Protections include avoiding harvests in areas that have not been entered since 1920, or that have a significant density of large trees (with some possible initial exceptions), review of all harvest plans by the advisory group (which will provide a forum for public input), harvesting only by selection methods (no clearcuts), and retaining at least 70 percent of tree
canopy (or the equivalent) and not reducing the average tree diameter in the harvested stands.

Thanks to reform legislation, revenues from harvests in Jackson Forest will only be able to be spent within the state forest system. During the first three years, harvest levels will further be limited only to those needed to finance operations
of Jackson Forest.
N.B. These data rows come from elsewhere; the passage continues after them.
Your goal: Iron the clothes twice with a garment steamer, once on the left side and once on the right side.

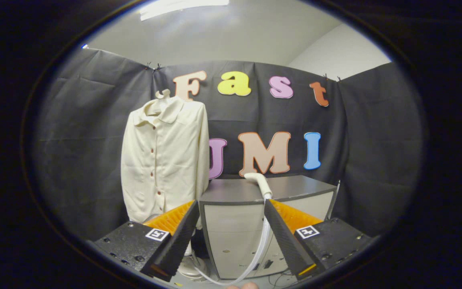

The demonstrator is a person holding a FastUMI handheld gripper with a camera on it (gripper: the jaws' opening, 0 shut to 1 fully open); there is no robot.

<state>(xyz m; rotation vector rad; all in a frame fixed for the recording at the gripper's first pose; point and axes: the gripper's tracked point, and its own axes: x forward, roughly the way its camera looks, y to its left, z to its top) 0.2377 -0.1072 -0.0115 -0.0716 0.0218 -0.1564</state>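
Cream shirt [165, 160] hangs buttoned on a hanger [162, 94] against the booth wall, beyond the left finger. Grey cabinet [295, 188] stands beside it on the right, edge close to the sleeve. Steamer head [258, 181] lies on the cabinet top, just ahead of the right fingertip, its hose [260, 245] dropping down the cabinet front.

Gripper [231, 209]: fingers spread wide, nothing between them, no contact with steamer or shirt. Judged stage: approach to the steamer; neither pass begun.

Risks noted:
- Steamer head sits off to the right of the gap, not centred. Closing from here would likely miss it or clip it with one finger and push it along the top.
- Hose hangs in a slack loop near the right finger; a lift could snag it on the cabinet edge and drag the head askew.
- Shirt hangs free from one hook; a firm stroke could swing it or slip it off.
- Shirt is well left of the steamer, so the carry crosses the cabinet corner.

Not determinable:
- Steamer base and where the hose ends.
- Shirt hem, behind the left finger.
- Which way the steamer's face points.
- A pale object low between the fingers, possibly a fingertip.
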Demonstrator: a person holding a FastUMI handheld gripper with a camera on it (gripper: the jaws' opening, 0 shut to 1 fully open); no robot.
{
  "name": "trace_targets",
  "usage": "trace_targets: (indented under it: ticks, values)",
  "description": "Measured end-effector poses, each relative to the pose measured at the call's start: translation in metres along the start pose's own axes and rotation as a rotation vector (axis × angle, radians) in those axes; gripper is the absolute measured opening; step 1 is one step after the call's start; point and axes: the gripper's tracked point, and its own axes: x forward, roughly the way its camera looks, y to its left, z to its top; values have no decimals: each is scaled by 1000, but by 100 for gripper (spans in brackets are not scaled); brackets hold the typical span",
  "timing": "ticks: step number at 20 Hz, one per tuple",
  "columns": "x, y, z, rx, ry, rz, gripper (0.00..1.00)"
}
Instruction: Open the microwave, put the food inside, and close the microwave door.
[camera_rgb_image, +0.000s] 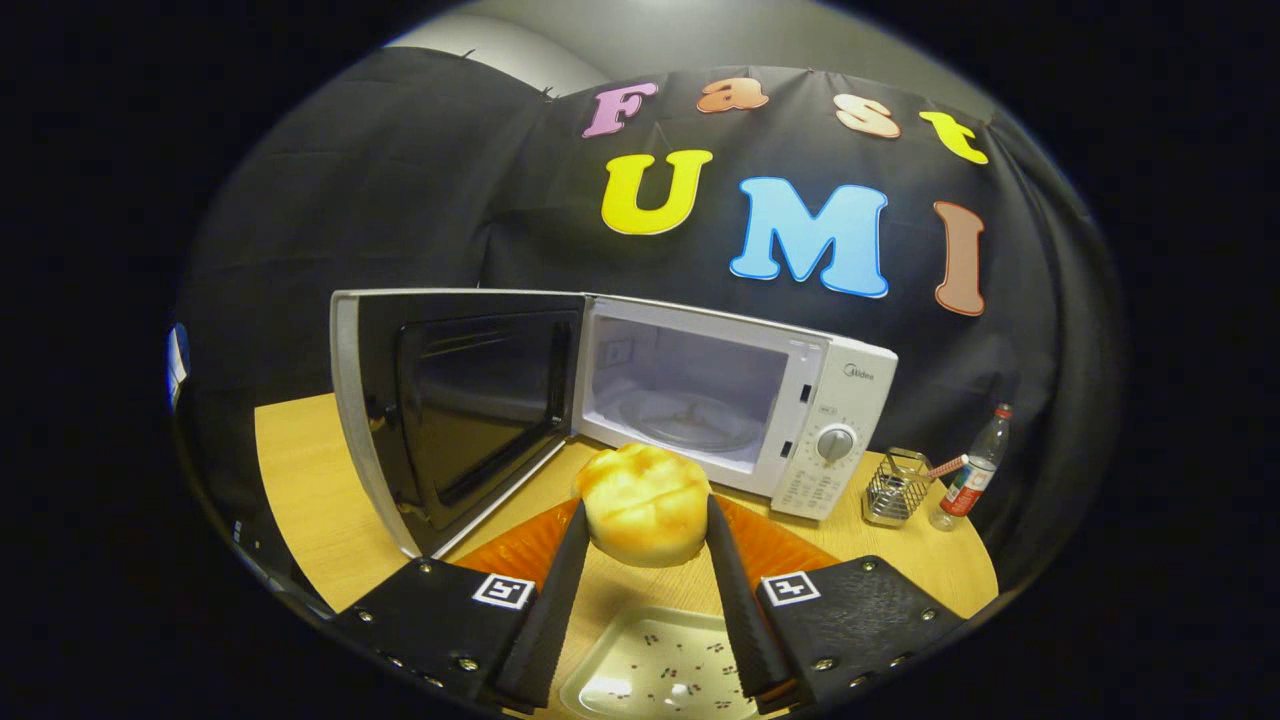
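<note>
Two fingers (575, 535) pressed on the bun (645, 503), one on each side, so gripper (645, 530) clamped around the food. Held just past the fingertips, above an orange plate (770, 545) and a clear tray (660, 665) lower down between the fingers. Straight beyond the bun, the microwave (730, 400), with its door (450, 410) swung wide open off to the left side. Inside, a bare glass plate (690, 418), waiting. Could go wrong from here, probably: squeezed too hard, and the soft bun squashed or torn; squeezed too loosely, and dropped on the table (300, 470) before reaching the opening. Could also bump the bottom edge of the opening if carried too low, or knock the open door if swung too far left. Farther right of the gripper, a wire holder (895, 488) and a bottle (975, 470), well apart from the path, so likely safe. Hard to tell whether the bun was touching the orange plate or lifted off it. Underside of the bun hidden. Buttons under the dial (835, 442) too small to make out.
</note>
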Motion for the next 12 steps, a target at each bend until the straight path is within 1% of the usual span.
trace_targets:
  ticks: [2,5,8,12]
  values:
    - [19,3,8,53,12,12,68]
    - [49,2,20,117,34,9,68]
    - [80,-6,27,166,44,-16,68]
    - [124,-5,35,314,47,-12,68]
Harvest levels will be a fraction of those occurring during the late 1990's.

Before the end of 2010, the advisory group will convey its recommendations for changes in the management plan to the Board and the Director. Given the high visibility of the advisory group, rejection of its recommendations will be politically difficult.

We truly seem to be at the beginning of a revolution in the management of our public forest. Though we are not yet at the end of the process, it is time to extend thanks to all of those in the community, the timber industry, the Board of Forestry, and most especially the Director of the Department of Forestry, Ruben Grijalva, and his staff, whose hard work and willingness to seek consensus brought us to the present point.